Über den Austausch von Kassibern zwischen meinem Vater und meiner Mutter, die Magnus über Lydia organisierte, ist es ihnen gelungen ihre Aussagen vor den Gestapo abzustimmen um das Strafmaß eventuell zu verringern. Auf diesem Wege wurden auch Informationen über politische Ereignisse und über Zu- und Abgänge aus dem KZ weitergeleitet. Magnus Poser gehörte im KZ zur illegalen Parteileitung und er unternahm alles, um den Gefangenen Mut und Zuversicht zu geben, Solidarität zu üben, das viele Inhaftierte später bestätigten.
Von der Verhaftung im November 1933 bis zur Verurteilung im Mai 1934 vor dem Oberlandesgericht Jena wegen „Vorbereitung zum Hochverrat“ im KZ Bad Sulza, mussten sie nun ihre Haftstrafen (Magnus P. 2 J. 3 Mon.

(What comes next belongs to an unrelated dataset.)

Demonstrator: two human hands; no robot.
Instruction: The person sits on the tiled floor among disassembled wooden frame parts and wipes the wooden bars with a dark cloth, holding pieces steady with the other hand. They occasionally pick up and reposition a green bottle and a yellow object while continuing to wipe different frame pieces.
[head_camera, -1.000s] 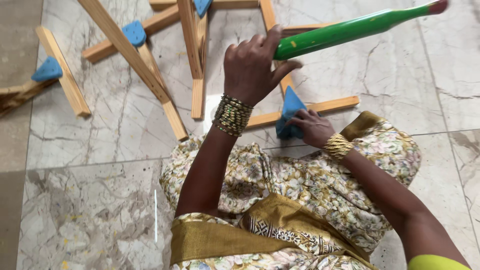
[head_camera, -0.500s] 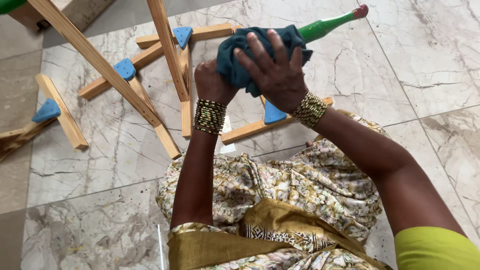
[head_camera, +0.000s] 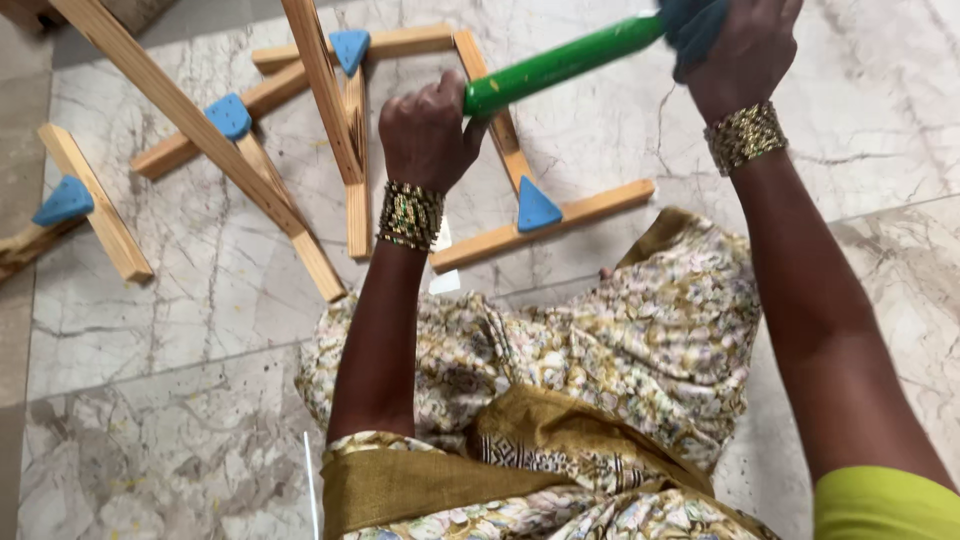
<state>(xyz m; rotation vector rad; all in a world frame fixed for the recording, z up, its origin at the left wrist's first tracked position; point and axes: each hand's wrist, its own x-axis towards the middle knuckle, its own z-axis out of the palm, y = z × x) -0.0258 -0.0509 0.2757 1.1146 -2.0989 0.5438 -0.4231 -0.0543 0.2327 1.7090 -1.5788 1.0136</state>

Lydia 2 J. Hans 2 J. 3 Mon., Else 2 J.) „absitzen“. Poser und Raßmann kamen in das Landesgefängnis Ichtershausen, die Frauen in das Frauengefängnis Gräfentonna und danach nach Hohenleuben.
Auch im Gefängnis Ichtershausen entwickelte Magnus mit anderen Kameraden unter den politischen Gefangenen ein solidarisches Netzwerk, in dem Informationen ausgetauscht und Hafterleichterungen für schwächere Häftlinge organisiert wurden.

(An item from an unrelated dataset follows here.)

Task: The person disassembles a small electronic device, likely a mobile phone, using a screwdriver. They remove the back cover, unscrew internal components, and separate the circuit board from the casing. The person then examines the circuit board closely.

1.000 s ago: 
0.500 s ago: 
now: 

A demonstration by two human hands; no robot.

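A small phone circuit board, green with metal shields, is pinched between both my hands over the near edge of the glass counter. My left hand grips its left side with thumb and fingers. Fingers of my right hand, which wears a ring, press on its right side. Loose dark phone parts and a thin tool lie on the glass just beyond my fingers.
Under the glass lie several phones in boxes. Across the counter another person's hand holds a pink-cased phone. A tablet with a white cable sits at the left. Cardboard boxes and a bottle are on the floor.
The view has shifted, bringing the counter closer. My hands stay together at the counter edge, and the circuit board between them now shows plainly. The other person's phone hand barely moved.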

Nach der Entlassung aus den Gefängnissen heirateten Magnus und Lydia im September 1936, zwei Jahre später kam Tochter Ruth zur Welt.
Beide kannten sich schon lange aus gemeinsamer politischer Arbeit. Lydia Orban (1909- 1984) in einer Arbeiterfamilie in Heidersbach geboren, lebte seit 1912 in Jena .
Für beide stand die Fortsetzung ihres Widerstandes gegen das Naziregime auch nach der Haftentlassung außer Frage. Die veränderten Verhältnisse verlangten jedoch auch eine neue Form und Richtung des illegalen Widerstandes. Sie standen unter Beobachtung und mussten sehr umsichtig wieder Kontakte knüpfen.
Es gehört zu den großartigen Leistungen Posers, dass es ihm trotz Haft und polizeilicher Überwachung gelang, eine Widerstandsorganisation in Jena zu errichten und Verbindungen zu vielen Orten, auch nach Zella-Mehlis zu meinen Eltern aufzubauen.
1941 begann die illegale Zusammenarbeit mit Theo Neubauer und ab 1942 entwickelte die „ Neubauer–Poser-Gruppe“ direkte und indirekte Kontakte zu anderen Widerstandsorganisationen in Deutschland bis hin zur militärischen Opposition um Claus Graf Schenk von Stauffenberg und dem Kreisauer Kreis.
Beim letzten Treffen Posers in Zella-Mehlis zu Pfingsten 1944 übergab Magnus die letzten Flugblätter „ Brief an die gefangenen Rotarmisten, Ostarbeiter und Ostarbeiterinnen“ in russischer Sprache, die er in einem von ihn gefertigten Tablett versteckt hatte. Am 14. Juli 1944 wurden Magnus und Lydia Poser verhaftet und in das berüchtigte Weimarer Gestapo- Gefängnis eingeliefert. Lydia kam nach zwei Tagen wieder frei und konnte alle Verbindungsleute zu den Gruppen in Thüringen von der Verhaftung in Kenntnis setzen und warnen. Poser wusste, dass die Gestapo ihm unter allen Umständen ein Geständnis abpressen wollte. Um dieser Gefahr zu entgehen, unternahm er in der Nacht vom 20. zum 21. Juli 1944 einen Fluchtversuch, bei dem er von mehreren Schüssen getroffen und schwer verletzt aufgegriffen wurde. Die Gestapo transportierte ihn ins Krankenrevier des KZ Buchenwald, wo die Gestapo mit einer Befragung begann. Auf die drängenden Fragen des Gestapo-Mannes antwortete Poser für alle gut vernehmbar: „Grüßt mir meinen Freund Theo Neubauer!“ Danach wurde er operiert, verstarb aber an den Folgen seiner schweren Verletzungen.
Viele Antifaschisten verdanken Magnus Poser und seinem mutigen Schweigen ihr Leben. Er kämpfte gegen den Hitlerfaschismus, erwies sich im illegalen Widerstand als ausgezeichneter Organisator und hatte durch seinen lauteren Charakter viele Freunde, nicht nur unter den Genossen. Er opferte sein Leben für ein neues Deutschland , das verdient unsere uneingeschränkte Achtung.
Es gab mal eine Schule, die seinen Namen trug, jetzt ist es das Heinrich-Erhardt-Gymnasium, aber im „Volksmund“ bleibt es die „Poserschule“,wenn die Rede darauf kommt.
In Zella-Mehlis erinnern die Straßen Magnus Poser, Theo Neubauer, Karl Zink und der Marcel Callo – Platz an Opfer der Naziherrschaft.